Your assignment> On every line of the listing, check for "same"; copy the lines that have it.

Provided data>
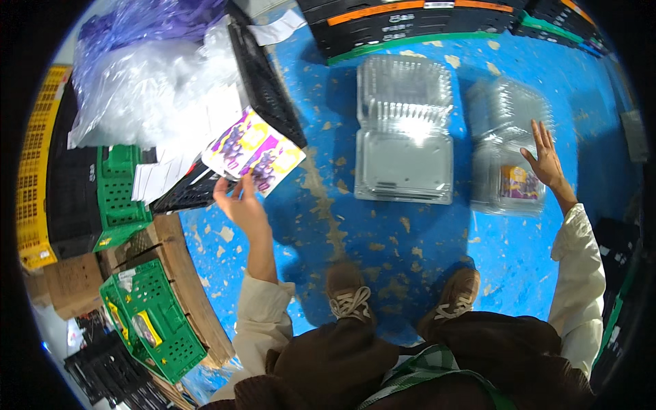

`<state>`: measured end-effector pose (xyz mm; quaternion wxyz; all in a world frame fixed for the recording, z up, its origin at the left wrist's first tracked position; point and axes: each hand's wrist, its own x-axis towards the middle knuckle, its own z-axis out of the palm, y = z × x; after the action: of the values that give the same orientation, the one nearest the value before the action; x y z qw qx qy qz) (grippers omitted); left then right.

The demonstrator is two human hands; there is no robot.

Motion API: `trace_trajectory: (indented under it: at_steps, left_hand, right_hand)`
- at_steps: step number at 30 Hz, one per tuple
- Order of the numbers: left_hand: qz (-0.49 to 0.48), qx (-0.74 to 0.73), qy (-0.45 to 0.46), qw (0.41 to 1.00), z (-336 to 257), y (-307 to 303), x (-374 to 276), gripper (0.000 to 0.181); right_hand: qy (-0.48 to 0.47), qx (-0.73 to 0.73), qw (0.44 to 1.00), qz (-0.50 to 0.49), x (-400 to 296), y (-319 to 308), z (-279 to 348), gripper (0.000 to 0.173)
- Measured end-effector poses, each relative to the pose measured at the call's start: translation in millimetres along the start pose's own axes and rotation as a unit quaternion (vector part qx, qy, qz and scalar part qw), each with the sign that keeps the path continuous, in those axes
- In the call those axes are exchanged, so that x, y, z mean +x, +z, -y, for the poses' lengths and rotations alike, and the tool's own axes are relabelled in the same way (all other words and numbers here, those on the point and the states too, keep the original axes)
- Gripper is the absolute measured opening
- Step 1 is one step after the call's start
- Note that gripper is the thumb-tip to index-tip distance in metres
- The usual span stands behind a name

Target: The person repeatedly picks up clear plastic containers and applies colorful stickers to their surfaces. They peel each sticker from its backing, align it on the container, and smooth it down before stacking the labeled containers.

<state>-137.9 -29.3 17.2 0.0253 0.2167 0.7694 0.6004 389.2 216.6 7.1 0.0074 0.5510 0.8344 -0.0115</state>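
Observation:
My left hand (243, 207) grips a sheet of printed labels (254, 151) with grape pictures by its lower edge, beside a black crate (266, 87). Over at the right, my right hand (546, 156) is spread at the right side of a stack of clear plastic clamshell containers (487, 169); whether it touches them is unclear. That stack looks blurred, and a purple and yellow label (518, 182) is on its lower half. Between the hands, a second stack of clear clamshells (404, 166) lies opened out on the blue floor, with no label visible.
Clear and purple plastic bags (148, 92) and white papers (161, 177) cover the crate at the left. Below are a wooden pallet (192, 292) and a green crate (177, 333). Stacked black crates (369, 31) border the far side. My shoes (351, 289) stand near the clamshells.

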Motion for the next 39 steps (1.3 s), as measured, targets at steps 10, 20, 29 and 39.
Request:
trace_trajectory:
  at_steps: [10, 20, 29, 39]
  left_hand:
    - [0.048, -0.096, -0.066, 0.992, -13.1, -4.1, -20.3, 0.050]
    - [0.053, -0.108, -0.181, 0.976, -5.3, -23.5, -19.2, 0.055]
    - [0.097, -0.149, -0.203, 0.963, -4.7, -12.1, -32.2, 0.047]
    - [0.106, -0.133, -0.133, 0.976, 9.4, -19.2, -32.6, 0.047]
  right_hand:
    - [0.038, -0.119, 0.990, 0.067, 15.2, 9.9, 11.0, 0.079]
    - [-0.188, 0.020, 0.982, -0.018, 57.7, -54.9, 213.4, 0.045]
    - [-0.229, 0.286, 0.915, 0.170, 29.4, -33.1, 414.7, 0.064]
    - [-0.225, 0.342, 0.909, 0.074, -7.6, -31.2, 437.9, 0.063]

Your response>
`<state>`: measured end-effector pose (xyz mm; quaternion wxyz; all in a world frame fixed for the recording, z up, its origin at the left wrist's first tracked position; point and axes: each hand's wrist, its own x-axis towards the middle knuckle, its own z-axis out of the palm, y = z × x; after the action: of the values that give the same orientation, the one nearest the value before the action; x y z qw qx qy qz) (grippers omitted); left then right.
- In the call those axes are exchanged, so that x, y, z mean +x, +z, -y, for the poses' lengths and rotations alike, and the tool's own axes are relabelled in the same way (all other words and numbers here, those on the point and the states too, keep the original axes)

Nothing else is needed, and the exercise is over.